## What is being asked:
Write out the material below exactly, with no line missing.

···

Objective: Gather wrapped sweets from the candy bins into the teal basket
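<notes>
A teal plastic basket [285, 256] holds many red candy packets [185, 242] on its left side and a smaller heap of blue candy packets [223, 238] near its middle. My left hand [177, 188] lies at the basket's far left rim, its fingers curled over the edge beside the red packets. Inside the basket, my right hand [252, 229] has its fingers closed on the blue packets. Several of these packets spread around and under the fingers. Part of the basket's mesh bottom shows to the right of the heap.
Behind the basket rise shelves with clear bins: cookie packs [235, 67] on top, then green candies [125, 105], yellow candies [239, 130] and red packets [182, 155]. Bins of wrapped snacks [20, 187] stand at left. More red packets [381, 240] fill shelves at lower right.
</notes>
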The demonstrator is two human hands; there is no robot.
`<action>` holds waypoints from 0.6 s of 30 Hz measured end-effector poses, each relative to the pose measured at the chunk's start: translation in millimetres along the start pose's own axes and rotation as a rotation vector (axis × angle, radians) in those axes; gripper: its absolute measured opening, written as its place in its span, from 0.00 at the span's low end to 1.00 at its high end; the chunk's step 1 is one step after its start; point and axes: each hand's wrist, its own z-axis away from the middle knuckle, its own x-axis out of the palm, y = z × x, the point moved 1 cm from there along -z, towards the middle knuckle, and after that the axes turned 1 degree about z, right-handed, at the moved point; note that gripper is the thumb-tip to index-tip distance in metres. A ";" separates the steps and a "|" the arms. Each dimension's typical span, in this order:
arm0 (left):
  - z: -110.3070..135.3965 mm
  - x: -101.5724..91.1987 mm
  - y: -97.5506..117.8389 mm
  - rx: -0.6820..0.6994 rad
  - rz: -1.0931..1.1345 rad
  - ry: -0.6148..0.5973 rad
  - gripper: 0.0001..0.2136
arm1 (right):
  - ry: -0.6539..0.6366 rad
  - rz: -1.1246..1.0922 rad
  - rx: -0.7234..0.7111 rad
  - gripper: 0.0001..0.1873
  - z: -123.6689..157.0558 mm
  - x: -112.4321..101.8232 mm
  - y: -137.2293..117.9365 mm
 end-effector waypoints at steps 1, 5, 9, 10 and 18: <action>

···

## Solved exercise:
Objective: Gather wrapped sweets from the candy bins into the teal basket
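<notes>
A teal plastic basket [285, 256] holds many red candy packets [185, 242] on its left side and a smaller heap of blue candy packets [223, 238] near its middle. My left hand [177, 188] lies at the basket's far left rim, its fingers curled over the edge beside the red packets. Inside the basket, my right hand [252, 229] has its fingers closed on the blue packets. Several of these packets spread around and under the fingers. Part of the basket's mesh bottom shows to the right of the heap.
Behind the basket rise shelves with clear bins: cookie packs [235, 67] on top, then green candies [125, 105], yellow candies [239, 130] and red packets [182, 155]. Bins of wrapped snacks [20, 187] stand at left. More red packets [381, 240] fill shelves at lower right.
</notes>
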The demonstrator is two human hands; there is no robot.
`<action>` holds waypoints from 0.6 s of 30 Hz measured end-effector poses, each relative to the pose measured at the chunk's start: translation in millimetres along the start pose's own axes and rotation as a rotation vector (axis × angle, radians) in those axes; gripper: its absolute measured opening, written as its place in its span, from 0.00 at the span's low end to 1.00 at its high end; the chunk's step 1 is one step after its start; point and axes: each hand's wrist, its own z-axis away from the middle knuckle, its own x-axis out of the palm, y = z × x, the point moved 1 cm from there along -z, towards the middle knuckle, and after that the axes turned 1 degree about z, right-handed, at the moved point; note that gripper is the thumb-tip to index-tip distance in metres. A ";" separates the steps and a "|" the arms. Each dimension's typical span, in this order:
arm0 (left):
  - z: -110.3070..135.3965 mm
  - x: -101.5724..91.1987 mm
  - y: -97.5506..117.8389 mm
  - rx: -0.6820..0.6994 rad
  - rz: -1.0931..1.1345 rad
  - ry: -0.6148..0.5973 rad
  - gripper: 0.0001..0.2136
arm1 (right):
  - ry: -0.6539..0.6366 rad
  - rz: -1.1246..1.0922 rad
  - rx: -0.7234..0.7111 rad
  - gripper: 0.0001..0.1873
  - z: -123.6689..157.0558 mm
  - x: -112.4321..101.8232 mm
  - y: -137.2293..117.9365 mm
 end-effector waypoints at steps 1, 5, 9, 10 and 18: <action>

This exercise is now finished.